WHAT IS REQUIRED: From the line with "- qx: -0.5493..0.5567" down to the final line of the material below, quote every line exactly and leave out all lines before it.

-- AVAILABLE DATA follows --

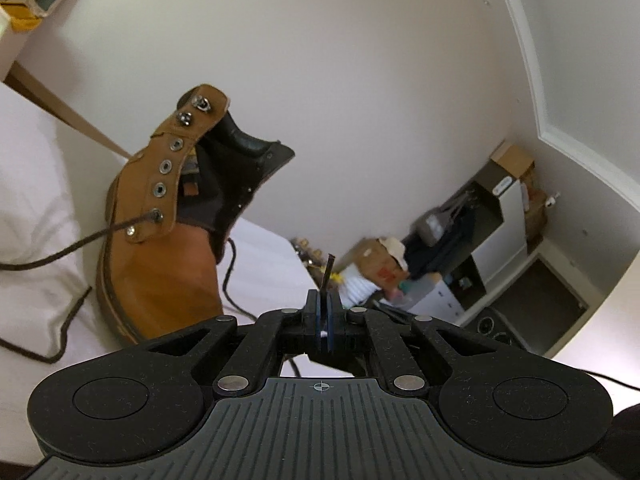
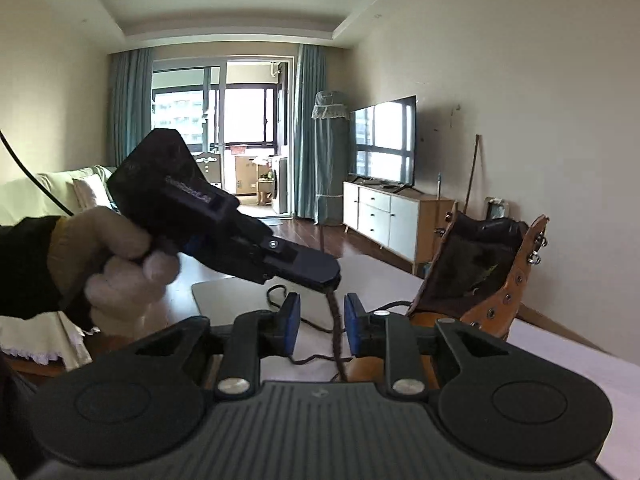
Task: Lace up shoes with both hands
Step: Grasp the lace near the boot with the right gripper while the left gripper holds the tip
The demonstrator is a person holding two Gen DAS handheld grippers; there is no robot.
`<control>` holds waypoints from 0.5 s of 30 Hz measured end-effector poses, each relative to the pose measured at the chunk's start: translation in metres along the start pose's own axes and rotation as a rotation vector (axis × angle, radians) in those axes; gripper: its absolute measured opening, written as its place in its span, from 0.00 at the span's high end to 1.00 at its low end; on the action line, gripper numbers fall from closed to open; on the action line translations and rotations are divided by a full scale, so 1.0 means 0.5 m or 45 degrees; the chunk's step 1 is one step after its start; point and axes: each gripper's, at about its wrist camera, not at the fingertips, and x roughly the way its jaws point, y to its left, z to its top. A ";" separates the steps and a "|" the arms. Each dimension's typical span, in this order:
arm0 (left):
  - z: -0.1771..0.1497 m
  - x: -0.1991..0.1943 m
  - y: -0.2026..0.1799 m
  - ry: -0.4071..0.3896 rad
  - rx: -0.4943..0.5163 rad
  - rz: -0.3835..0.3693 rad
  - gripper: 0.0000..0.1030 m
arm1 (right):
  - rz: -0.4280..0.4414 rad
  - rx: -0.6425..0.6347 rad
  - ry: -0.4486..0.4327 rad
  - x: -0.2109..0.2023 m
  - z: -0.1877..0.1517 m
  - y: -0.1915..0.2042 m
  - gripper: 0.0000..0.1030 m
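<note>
The left claw (image 1: 325, 312) is clenched on the dark shoelace (image 1: 329, 270), whose stiff tip sticks out beyond the pressed pads. In the right wrist view a white-gloved hand (image 2: 120, 264) carries this claw, and the lace hangs down from its tip. The right claw (image 2: 322, 320) is released: its blue pads (image 2: 353, 322) stand apart on both sides of the hanging lace, and I see no pad pressing it. The tan boot (image 1: 160, 248) stands on a white cloth-covered surface (image 1: 36, 184), to the left in the left wrist view and to the right of the right claw. One lace end passes through the lowest eyelet (image 1: 155, 216); the upper eyelets are unlaced.
</note>
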 end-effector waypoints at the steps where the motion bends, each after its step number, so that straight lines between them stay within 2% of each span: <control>1: -0.001 0.002 0.001 -0.001 -0.002 0.001 0.97 | -0.004 -0.001 0.001 -0.002 0.000 0.002 0.96; 5: -0.007 0.013 0.004 0.014 0.005 0.004 0.97 | -0.041 -0.028 0.048 -0.005 0.001 0.014 0.96; 10: -0.011 0.020 0.014 0.004 -0.010 0.002 0.96 | -0.169 -0.180 0.141 -0.010 -0.003 0.041 0.96; 15: -0.013 0.020 0.023 -0.016 -0.024 0.000 0.97 | -0.187 -0.200 0.158 -0.029 -0.004 0.045 0.96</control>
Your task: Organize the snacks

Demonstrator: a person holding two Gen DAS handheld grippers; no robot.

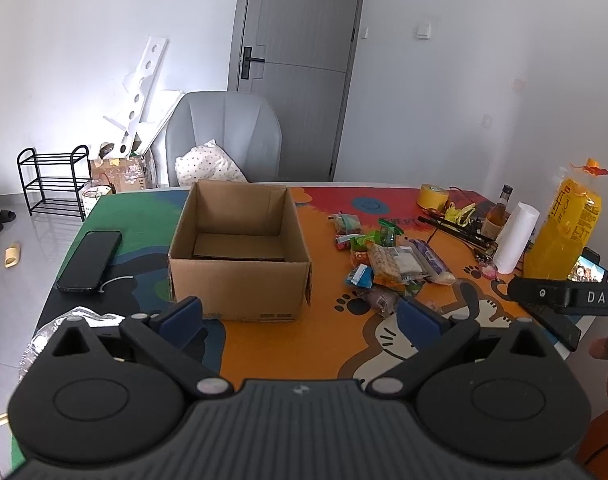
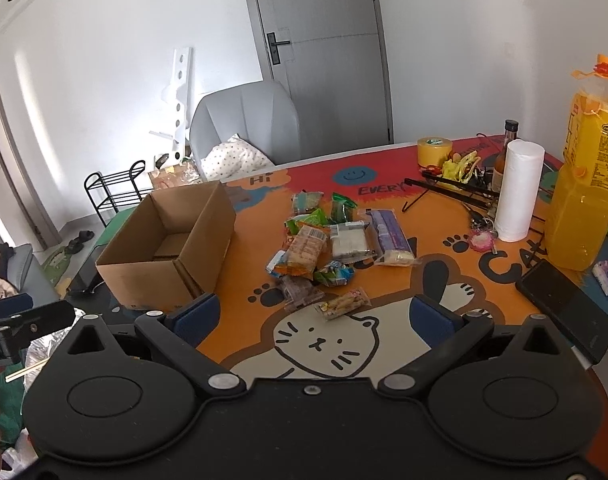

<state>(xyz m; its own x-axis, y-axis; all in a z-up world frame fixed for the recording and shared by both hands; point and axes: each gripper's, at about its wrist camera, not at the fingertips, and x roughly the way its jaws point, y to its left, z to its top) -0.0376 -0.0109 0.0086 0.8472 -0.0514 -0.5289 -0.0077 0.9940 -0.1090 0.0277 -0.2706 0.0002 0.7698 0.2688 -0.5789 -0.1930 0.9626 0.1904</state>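
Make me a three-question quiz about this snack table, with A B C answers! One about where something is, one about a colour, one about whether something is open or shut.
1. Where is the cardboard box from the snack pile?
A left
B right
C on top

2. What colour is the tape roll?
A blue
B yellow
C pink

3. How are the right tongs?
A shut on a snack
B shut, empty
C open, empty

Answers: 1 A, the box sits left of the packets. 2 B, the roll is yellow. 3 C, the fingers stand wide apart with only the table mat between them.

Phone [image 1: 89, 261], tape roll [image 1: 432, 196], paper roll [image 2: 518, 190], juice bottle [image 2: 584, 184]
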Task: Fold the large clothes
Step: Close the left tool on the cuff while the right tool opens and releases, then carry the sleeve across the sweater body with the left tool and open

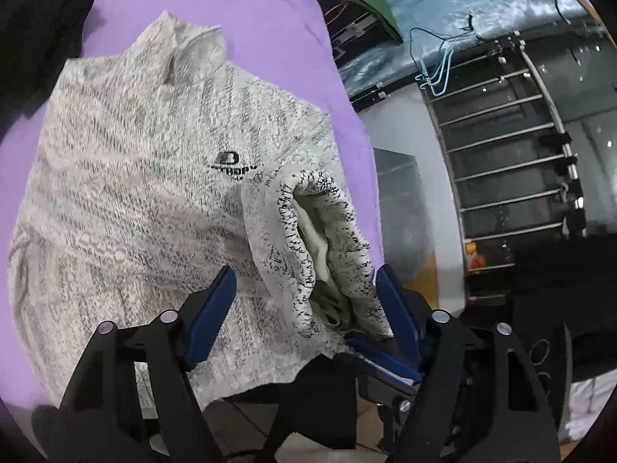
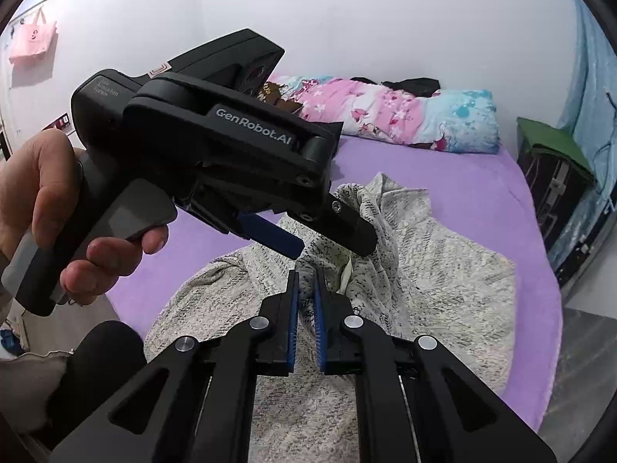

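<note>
Purple bedding [image 1: 270, 38] covers the bed, and a grey knit sweater [image 1: 127, 177] lies spread on it with a black logo [image 1: 231, 162] on the chest. From the left wrist, the left gripper [image 1: 304, 297] stands open around the sweater's raised cuff [image 1: 327, 239], its pads not pressing it.

From the right wrist, the right gripper [image 2: 305, 289] is clamped on a fold of that cuff [image 2: 308, 266], just below the left gripper [image 2: 324, 239], which a hand [image 2: 58, 208] holds. A flowered pillow [image 2: 405, 115] lies at the bed's far end.

Sweater cuff [image 1: 327, 247] between parted jaws
</note>
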`<action>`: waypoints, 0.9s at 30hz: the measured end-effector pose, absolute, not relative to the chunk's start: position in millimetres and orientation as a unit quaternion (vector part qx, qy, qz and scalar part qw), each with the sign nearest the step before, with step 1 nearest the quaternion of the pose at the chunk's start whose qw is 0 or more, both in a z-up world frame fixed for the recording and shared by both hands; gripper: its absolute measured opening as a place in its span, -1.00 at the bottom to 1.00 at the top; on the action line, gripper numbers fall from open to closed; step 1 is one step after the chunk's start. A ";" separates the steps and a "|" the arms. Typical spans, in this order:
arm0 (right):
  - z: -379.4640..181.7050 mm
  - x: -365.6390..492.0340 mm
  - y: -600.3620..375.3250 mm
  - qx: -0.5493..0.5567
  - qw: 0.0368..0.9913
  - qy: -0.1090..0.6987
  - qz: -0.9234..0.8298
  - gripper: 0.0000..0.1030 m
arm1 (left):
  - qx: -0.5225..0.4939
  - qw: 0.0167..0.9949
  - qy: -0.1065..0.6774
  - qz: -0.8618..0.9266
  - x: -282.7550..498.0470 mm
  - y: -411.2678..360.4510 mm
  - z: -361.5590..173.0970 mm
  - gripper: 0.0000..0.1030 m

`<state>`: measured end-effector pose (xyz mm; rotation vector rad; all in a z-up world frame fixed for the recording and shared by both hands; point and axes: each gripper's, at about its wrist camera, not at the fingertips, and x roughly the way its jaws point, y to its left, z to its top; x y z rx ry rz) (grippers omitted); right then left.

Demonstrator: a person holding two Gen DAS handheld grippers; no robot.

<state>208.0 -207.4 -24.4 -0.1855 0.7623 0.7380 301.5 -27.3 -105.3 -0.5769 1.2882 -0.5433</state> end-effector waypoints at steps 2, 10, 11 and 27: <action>-29.2 208.3 -202.1 -0.094 0.855 0.367 0.354 -0.86 | -0.281 0.715 0.588 -0.253 303.3 -23.6 -113.1 0.33; -40.3 217.1 -190.9 -0.099 0.847 0.382 0.357 -0.95 | -0.302 0.688 0.603 -0.268 310.6 -28.6 -139.6 -0.24; -40.7 215.4 -190.1 -0.100 0.847 0.383 0.357 -0.95 | -0.307 0.686 0.603 -0.267 310.6 -26.6 -142.1 -0.32; -40.7 199.9 -185.3 -0.096 0.842 0.359 0.390 0.04 | -0.366 0.692 0.564 -0.261 307.0 46.4 -158.1 -0.73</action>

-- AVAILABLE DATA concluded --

EXERCISE SOLUTION:
  - qx: -0.5493..0.5567
  - qw: 0.0368..0.9913
  - qy: -0.1090..0.6987
  - qz: -0.9234..0.8298
  - gripper: 0.0000..0.1030 m
arm1 (left):
  - qx: -0.5225..0.4939
  - qw: 0.0167..0.9949
  - qy: -0.1065..0.6774
  - qz: -0.8618..0.9266
  - x: -282.7550..498.0470 mm
  - y: -411.2678..360.4510 mm
  - z: -361.5590..173.0970 mm
  - gripper: 0.0000..0.1030 m

`<state>`: measured end-effector pose (xyz mm; rotation vector rad; all in a z-up world frame fixed for the recording and shared by both hands; point and axes: each gripper's, at about its wrist camera, not at the fingertips, and x roughly the way its jaws point, y to its left, z to its top; x y z rx ry rz) (grippers omitted); right then left.

Demonstrator: a person holding two Gen DAS handheld grippers; no robot.

<state>208.0 -207.4 -24.4 -0.1855 0.7623 0.7380 301.5 -27.3 -105.3 -0.5769 1.2882 -0.5433</state> end-effector waypoints at steps 2, 10, 11 and 27: <action>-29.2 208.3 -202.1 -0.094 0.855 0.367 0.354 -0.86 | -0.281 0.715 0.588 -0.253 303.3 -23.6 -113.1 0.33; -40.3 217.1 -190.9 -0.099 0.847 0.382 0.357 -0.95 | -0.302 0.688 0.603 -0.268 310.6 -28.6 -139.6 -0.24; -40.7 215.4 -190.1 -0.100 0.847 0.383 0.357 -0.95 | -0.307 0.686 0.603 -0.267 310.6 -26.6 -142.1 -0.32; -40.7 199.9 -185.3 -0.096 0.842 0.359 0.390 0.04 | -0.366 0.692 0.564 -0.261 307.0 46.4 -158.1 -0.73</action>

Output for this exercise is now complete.